I spent fifteen years building data infrastructure at Palantir and Citadel, working on defense and intelligence systems where wrong answers weren't acceptable. Here's what I learned: knowing what data you need is trivial. Everyone knows what data they need. The hard part is building systems that deliver it validated, traceable, reproducible, and on demand.

The data world spent two decades learning this lesson. You don't solve data problems by choosing the right data. You solve them by building the infrastructure that makes data trustworthy. Context is the same problem wearing different clothes.

Watch how people approach context engineering today. They're selecting documents. Tuning retrieval parameters. Adjusting chunk sizes. Experimenting with what to include and what to leave out. Managing memory hierarchies. Optimizing token usage. This is prompt engineering with more inputs. It's not engineering.

Engineering means provenance: where did this context come from, and can I trace every piece back to its source? If the output is wrong, can I figure out which input caused it? Engineering means versioning: the context I retrieved yesterday and the context I retrieve today, are they the same, and if not, why? Can I reproduce last week's answer? Engineering means validation: how do I know the context is accurate before it reaches the model, what checks exist, and what happens when something fails? Engineering means determinism: same query, same context, every time, not mostly the same, but exactly the same. Engineering means observability: when context retrieval breaks, how do I know, how do I debug it, and how do I fix it without guessing?

Most context engineering today has none of this. It's artisanal, manual, and fragile. It works in demos and falls apart in production.

The failure mode is predictable. Someone builds a system that retrieves context and generates answers. It works well enough in testing, so they ship it. Then the context changes. A document gets updated. A source goes stale. A retrieval pipeline silently returns different results. The model keeps generating answers with the same confidence, but now the answers are wrong. Nobody notices until a customer does.

This is the same failure mode the data world lived through. Dashboards that showed numbers nobody could trace. Reports that changed when you refreshed the page. Metrics that meant different things to different teams. We solved it by building infrastructure: pipelines with lineage, transformations with tests, data contracts, observability. The unsexy plumbing that makes data trustworthy. Context needs the same infrastructure, and almost nobody is building it.

The current generation of AI tools is fragile in ways that aren't obvious. They work until they don't. They're right until they're wrong. And when they break, there's no way to diagnose why. The teams treating context engineering as an optimization problem will keep hitting this wall.
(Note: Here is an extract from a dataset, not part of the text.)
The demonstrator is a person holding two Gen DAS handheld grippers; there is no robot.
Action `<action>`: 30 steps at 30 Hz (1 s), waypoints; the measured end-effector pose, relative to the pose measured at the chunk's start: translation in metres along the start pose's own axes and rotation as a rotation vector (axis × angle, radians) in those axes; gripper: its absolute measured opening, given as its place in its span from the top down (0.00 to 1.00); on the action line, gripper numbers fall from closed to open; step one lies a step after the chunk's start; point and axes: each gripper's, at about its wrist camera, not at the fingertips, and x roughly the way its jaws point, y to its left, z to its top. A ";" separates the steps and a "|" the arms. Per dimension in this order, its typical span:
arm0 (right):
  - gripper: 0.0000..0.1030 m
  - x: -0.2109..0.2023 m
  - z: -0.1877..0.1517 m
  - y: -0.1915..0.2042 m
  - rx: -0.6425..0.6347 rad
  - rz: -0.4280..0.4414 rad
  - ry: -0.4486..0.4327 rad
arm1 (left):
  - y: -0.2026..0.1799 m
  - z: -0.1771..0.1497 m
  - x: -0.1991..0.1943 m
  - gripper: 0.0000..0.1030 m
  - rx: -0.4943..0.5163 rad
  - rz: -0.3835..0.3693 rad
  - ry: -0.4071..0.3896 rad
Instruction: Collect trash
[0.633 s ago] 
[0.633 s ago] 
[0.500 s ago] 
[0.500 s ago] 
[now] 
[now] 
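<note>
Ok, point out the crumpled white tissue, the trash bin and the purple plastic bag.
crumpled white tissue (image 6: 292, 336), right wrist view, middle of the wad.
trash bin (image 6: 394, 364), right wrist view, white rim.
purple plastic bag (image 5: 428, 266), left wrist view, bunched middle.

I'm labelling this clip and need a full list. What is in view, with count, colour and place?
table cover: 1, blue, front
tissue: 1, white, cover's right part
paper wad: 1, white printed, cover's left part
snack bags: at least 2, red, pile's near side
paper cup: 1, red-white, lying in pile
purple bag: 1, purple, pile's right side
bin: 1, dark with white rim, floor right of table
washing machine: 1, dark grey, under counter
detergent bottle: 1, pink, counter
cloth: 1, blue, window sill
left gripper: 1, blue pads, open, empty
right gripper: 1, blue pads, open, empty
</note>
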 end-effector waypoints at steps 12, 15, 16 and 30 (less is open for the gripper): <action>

They'll tune retrieval, adjust chunk sizes, swap embedding models, and still get inconsistent results they can't explain. The teams treating it as an engineering problem will build systems that are auditable, reproducible, and debuggable. They'll know where their context comes from. They'll know when it changes. They'll be able to defend their outputs. One approach scales. The other doesn't.

The term context engineering is new. The problem isn't. It's the same problem the data world faced: how do you build systems that deliver the right information, reliably, at scale? The answer was never "choose the right data." The answer was always "build the infrastructure that makes data trustworthy."

Context is data by another name. The lessons are the same. The question is whether we're going to spend another decade relearning them.